Не видно ни опустившихся лиц, ни выражения умственной отсталости, — у нищих, которые, кстати, встречаются нечасто, в лицах утонченная духовность, печать «хорошего общества» и интеллекта, во многих — «парижская тонкость» и ощущение той хрупкой правильности, которая встречается иногда у отпрысков древнего аристократического рода, ослабленного единокровными браками.
У китайских женщин восхитительное тело, словно стебель растения, ни тени той потаскушечьей повадки, которую так часто встречаешь у женщин в Европе. У здешних старух, как и у стариков, — приятные лица, не изможденные, а живые и просветленные, их тело еще справляется со своей работой, а нежность к детям придает им особое обаяние.
Иностранцы часто говорят, что у китайцев религиозный склад ума, но это не совсем точно. Китайцы для этого слишком скромны.
«Исследовать суть вещей, которые ускользают от человеческого понимания, совершать сверхъестественные поступки, которые, кажется, лежат за гранью возможностей человека, — вот чем мне не хотелось бы заниматься». (Цитата из одного китайского философа, которую приводит Конфуций, и можно себе представить, как она его порадовала.{76})

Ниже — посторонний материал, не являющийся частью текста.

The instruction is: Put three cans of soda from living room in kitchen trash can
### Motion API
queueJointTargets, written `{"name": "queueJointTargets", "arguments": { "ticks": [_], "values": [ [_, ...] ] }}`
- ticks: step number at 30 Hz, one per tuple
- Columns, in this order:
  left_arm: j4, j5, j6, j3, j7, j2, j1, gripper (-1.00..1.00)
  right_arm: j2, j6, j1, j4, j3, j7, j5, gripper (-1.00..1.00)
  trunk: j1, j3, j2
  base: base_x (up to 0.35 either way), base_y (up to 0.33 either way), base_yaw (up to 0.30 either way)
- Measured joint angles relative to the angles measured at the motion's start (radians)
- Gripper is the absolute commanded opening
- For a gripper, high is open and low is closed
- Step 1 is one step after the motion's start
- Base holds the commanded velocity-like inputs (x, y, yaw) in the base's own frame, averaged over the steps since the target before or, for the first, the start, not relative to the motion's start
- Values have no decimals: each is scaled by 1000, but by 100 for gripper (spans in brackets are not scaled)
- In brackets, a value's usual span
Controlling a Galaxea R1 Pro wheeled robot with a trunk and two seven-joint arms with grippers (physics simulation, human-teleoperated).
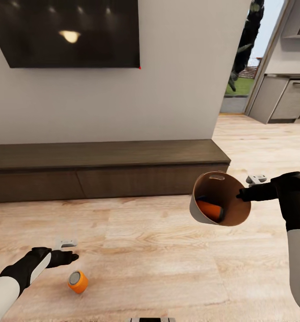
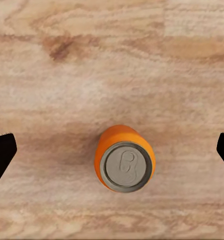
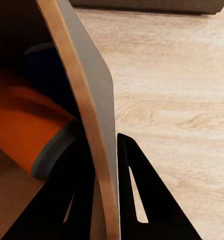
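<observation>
the living room shows a wall-mounted black tv (image 1: 69,31) at eleven o'clock, a long dark low cabinet (image 1: 105,167) across the middle, and pale wood floor (image 1: 145,250) below it. grey kitchen units (image 1: 286,98) sit far off at two o'clock.

the trash can (image 1: 203,206) hangs tilted at three o'clock, clear of the floor, its tan inside facing the head camera. the right gripper (image 1: 245,195) pinches its rim, one finger inside the wall and one outside, as the right wrist view confirms. inside lie an orange can (image 1: 209,209) and a dark blue can (image 3: 46,75) behind it.

the last orange soda can (image 1: 78,281) stands upright on the floor at seven o'clock, silvery top up. the left gripper (image 1: 69,254) hovers just above it, fingers spread wide, with the can between them in the left wrist view and untouched.

judging by looks, the can is light, stiff and smooth-sided, easily tipped and prone to rolling. a squeeze across the middle of its round wall seems safest, centred so it cannot squirt sideways.
</observation>
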Motion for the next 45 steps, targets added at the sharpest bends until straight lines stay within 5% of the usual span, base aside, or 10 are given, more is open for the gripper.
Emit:
{"name": "queueJointTargets", "arguments": {
  "ticks": [11,29,45],
  "values": [
    [0,-1,-1,0,0,-1,0,100,1,-1,0,-2,0,0,1,-100,5,-43,-3,0,0,0],
    [0,-1,-2,-1,-3,-53,2,100,3,0,0,-2,36,0,1,-100,5,-43,-3,0,0,0],
    [0,0,-9,-1,-2,-55,1,100,1,-1,0,-2,40,0,6,-100,12,-104,-6,0,0,0]
  ]
}}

Ах нет, нет — какой стыд! Они не хотят преувеличений. Что вы, что вы! Кроме того, так удобнее. Если уж они на ком-то сосредоточились, это будут духи, и непременно злые, и чтоб они в это самое время творили зло. А иначе зачем огород городить?
А между тем Божественное в единстве с иллюзией проникает в них именно благодаря этому своему самоустранению.
В Китае должен был царить Будда, улыбка которого пересиливает любую реальность. Но его индийская важность куда-то пропала.
Среди храмов, в которых я побывал, — храм пяти сотен будд в Кантоне.